TASK PROMPT
Among the lines below, return each one that contains the word "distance".

-- Opening Marker --

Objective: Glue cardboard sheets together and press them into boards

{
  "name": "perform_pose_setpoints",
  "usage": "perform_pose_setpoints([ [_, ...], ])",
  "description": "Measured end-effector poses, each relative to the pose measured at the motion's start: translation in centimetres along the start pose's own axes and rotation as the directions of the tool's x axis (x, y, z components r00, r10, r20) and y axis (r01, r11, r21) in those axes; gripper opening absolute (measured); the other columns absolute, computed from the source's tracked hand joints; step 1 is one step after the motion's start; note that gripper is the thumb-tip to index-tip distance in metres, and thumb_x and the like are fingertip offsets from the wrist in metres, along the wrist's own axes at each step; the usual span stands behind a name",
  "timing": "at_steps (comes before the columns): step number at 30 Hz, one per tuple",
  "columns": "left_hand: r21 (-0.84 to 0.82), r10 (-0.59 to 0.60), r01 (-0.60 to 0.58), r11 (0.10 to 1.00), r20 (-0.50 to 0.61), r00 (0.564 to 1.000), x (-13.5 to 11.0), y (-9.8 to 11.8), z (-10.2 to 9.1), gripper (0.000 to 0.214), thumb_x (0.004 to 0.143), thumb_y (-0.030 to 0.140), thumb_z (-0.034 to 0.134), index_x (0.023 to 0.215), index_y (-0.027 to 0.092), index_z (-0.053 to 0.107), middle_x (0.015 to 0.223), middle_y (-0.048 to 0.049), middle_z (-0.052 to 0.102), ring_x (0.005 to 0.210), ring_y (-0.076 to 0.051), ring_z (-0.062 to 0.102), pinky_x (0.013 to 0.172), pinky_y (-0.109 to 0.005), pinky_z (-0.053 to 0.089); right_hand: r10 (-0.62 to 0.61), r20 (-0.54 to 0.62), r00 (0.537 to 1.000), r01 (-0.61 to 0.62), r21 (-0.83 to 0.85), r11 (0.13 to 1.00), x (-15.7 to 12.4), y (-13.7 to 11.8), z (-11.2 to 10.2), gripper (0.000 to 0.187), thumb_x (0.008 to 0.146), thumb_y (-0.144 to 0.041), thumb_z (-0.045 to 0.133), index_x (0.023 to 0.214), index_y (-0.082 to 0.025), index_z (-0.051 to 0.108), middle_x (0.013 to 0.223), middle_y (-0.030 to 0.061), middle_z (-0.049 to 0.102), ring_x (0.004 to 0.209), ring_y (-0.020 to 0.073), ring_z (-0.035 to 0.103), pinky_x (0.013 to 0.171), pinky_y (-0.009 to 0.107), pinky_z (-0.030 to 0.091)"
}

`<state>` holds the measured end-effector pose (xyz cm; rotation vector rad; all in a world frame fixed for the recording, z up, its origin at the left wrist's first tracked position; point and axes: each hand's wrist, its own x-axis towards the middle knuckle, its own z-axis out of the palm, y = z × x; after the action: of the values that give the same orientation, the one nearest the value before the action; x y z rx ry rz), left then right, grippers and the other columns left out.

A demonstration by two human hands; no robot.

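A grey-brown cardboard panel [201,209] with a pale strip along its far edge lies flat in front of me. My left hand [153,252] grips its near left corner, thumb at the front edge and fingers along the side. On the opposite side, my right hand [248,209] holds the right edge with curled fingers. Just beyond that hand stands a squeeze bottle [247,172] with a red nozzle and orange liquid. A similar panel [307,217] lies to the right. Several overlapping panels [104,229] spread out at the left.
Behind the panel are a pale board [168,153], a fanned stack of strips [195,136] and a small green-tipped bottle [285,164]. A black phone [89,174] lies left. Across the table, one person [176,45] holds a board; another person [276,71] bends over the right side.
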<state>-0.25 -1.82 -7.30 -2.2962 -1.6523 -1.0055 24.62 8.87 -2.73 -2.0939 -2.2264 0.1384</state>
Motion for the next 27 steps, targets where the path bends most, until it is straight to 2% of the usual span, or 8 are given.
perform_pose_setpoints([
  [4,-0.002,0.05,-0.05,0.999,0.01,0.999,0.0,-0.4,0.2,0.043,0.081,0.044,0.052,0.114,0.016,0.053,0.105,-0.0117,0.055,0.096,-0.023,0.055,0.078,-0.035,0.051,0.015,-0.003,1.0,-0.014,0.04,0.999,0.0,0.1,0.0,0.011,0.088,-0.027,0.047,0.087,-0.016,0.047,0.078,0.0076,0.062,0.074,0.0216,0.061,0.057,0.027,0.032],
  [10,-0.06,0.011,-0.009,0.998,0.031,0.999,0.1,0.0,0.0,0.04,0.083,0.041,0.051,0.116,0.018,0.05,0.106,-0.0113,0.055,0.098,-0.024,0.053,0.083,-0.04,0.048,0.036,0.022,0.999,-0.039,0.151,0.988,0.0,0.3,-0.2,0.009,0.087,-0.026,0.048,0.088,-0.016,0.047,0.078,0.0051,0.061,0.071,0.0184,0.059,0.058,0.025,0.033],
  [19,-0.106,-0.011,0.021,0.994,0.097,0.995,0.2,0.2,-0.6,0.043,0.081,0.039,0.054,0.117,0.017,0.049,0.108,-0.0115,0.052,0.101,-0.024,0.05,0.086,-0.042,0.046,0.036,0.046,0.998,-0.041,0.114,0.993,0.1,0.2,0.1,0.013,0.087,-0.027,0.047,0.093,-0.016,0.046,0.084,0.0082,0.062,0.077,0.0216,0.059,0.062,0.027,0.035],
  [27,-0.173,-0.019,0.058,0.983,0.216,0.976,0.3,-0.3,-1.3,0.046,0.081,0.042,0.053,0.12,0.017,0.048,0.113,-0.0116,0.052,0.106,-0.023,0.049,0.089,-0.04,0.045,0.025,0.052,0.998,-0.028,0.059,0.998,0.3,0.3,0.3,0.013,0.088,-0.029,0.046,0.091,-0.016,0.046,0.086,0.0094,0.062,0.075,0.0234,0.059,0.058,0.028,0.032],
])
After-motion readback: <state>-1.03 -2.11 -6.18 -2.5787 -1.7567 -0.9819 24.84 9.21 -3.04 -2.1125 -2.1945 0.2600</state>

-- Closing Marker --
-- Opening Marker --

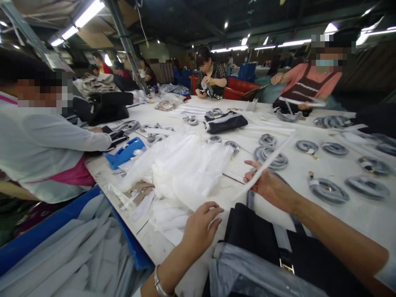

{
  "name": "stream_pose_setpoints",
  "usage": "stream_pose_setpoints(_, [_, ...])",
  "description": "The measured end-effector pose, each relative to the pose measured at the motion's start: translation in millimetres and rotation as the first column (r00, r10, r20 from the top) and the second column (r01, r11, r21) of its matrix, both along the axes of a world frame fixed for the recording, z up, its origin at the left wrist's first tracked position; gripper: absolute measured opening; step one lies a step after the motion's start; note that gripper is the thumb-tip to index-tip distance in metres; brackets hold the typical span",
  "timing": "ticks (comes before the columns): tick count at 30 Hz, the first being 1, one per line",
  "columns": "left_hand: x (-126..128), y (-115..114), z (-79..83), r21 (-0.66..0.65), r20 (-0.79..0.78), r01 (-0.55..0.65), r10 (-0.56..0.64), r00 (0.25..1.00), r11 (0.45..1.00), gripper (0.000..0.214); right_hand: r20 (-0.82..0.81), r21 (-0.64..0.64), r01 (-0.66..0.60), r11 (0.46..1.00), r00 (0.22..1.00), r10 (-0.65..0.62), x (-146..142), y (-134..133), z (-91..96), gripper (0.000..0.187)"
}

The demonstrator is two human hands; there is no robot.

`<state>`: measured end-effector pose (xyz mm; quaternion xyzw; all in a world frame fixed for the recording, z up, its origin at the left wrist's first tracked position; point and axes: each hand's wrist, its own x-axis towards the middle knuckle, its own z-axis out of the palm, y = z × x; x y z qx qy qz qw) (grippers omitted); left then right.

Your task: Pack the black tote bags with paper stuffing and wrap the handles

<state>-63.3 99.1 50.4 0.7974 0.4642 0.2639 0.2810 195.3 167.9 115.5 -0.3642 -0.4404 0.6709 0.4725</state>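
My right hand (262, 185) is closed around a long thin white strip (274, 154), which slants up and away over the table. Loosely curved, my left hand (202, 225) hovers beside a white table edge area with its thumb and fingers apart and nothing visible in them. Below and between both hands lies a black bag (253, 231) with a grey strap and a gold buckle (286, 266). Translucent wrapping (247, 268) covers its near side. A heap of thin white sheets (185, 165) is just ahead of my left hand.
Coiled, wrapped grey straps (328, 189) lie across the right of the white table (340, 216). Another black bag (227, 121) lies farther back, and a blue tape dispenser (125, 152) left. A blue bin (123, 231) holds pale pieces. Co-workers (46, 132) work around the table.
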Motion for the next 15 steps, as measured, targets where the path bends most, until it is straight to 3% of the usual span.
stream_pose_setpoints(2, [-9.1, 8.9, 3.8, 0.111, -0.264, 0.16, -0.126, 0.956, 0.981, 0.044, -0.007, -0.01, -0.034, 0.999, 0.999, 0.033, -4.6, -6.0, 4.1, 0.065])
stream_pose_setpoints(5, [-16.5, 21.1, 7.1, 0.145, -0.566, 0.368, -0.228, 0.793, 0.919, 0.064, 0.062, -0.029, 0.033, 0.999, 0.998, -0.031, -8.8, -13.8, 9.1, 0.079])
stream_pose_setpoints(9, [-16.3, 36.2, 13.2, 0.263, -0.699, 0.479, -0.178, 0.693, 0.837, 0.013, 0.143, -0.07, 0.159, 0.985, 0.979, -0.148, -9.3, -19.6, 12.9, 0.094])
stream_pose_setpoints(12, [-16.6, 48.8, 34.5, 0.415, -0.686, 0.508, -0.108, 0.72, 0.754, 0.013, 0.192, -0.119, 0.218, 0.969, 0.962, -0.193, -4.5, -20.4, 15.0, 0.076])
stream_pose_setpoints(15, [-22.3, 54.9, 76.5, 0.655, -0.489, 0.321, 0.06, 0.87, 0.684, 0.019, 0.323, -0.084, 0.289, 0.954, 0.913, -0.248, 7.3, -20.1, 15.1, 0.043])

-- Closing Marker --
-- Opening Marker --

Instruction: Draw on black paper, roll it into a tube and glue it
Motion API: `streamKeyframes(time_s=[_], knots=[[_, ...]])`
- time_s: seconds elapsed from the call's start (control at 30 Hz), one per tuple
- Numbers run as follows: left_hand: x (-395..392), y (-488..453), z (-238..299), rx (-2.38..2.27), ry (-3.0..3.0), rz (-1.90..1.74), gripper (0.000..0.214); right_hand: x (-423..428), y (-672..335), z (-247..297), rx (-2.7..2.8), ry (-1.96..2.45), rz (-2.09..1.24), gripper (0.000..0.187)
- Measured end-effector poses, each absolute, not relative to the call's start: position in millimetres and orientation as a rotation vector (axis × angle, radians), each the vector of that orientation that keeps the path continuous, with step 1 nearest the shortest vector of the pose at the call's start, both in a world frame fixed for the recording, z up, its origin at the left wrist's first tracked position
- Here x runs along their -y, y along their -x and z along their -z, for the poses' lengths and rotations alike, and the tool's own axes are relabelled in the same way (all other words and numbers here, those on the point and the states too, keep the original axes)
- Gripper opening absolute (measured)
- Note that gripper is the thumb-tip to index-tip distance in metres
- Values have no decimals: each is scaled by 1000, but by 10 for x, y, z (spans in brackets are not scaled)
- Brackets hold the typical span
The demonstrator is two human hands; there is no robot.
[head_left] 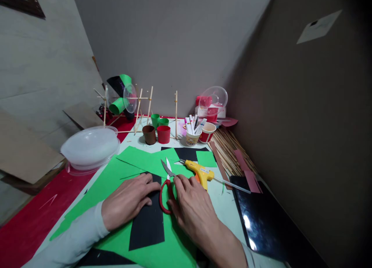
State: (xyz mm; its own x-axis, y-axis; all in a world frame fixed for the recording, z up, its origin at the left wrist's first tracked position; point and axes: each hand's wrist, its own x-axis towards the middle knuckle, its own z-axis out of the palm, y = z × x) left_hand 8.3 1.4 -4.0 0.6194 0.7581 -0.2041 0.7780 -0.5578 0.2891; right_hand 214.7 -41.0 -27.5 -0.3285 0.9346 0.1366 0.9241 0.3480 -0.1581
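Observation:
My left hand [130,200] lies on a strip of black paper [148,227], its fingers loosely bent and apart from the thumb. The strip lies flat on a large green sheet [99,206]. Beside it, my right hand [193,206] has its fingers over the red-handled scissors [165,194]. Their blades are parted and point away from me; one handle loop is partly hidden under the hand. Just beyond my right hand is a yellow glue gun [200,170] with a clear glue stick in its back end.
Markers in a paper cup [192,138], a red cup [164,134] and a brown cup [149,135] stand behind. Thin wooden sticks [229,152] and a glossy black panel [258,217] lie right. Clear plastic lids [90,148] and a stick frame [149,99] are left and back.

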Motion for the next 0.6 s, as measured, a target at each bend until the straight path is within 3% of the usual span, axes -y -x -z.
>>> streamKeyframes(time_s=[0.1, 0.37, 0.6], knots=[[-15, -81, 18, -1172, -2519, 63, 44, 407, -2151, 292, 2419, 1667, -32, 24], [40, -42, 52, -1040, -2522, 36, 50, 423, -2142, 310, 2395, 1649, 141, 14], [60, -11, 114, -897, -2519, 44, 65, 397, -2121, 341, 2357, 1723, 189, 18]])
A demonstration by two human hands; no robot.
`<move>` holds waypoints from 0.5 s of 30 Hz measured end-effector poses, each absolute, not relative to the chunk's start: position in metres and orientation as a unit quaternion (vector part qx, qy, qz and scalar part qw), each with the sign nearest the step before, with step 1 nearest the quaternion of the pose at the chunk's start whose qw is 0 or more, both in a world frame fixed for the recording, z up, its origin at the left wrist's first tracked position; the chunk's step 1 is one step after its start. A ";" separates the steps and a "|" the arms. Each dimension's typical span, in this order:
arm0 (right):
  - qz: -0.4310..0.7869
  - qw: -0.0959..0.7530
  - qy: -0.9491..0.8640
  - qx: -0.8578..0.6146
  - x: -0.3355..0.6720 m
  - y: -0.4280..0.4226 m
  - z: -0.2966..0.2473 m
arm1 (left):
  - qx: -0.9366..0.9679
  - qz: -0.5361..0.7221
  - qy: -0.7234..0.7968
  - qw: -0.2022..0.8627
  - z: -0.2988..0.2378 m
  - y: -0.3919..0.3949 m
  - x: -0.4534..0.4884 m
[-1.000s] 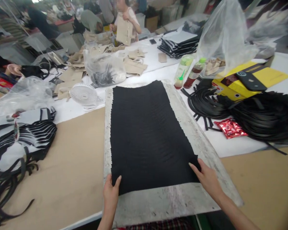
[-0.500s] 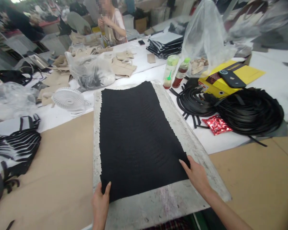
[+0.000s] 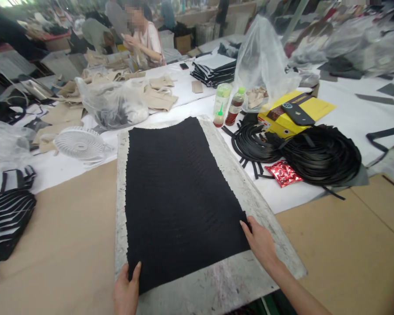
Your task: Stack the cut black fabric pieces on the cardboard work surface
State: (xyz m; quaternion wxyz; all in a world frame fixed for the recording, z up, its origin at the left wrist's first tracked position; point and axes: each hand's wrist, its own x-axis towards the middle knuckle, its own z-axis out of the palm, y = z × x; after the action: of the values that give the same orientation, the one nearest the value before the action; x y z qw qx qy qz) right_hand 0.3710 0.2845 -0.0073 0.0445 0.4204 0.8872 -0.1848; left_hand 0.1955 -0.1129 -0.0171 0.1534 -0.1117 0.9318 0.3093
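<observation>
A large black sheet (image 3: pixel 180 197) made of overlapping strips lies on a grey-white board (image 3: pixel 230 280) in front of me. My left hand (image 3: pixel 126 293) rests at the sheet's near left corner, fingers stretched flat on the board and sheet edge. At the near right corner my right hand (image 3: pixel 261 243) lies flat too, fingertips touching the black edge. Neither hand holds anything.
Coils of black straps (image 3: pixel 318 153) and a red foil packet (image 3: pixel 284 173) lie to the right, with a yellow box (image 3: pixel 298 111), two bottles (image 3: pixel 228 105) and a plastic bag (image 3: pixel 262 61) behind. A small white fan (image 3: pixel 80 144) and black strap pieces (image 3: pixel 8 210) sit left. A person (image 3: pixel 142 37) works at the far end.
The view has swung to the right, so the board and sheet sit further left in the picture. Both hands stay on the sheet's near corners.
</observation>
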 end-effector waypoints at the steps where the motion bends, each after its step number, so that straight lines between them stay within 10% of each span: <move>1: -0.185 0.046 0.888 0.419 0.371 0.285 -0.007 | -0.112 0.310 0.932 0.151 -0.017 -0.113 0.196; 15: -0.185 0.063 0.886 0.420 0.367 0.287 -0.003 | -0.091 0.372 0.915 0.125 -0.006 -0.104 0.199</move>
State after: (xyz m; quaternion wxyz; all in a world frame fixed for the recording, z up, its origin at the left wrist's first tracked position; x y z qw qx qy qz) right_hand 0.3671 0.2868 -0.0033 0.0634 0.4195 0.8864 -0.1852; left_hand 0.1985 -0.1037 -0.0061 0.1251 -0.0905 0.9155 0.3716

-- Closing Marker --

RESPONSE
  "description": "Measured end-effector poses, each relative to the pose measured at the motion's start: translation in centimetres along the start pose's own axes and rotation as the directions of the tool's x axis (x, y, z components r00, r10, r20) and y axis (r01, r11, r21) in those axes; gripper opening absolute (measured); the other columns absolute, computed from the source's tracked hand joints; step 1 is one step after the motion's start; note that gripper is the thumb-tip to index-tip distance in metres, and thumb_x and the like are fingertip offsets from the wrist in metres, along the wrist's own axes at each step; the usual span stands behind a name",
  "description": "The measured end-effector pose, each relative to the pose measured at the motion's start: translation in millimetres and rotation as the first column (r00, r10, r20 from the top) and the second column (r01, r11, r21) of its matrix, both along the axes of a world frame fixed for the recording, z up, its origin at the left wrist's first tracked position; gripper: absolute measured opening; step one lies a step after the motion's start; note that gripper is the thumb-tip to index-tip distance in metres; brackets hold the typical span",
- Note that gripper is the thumb-tip to index-tip distance in metres

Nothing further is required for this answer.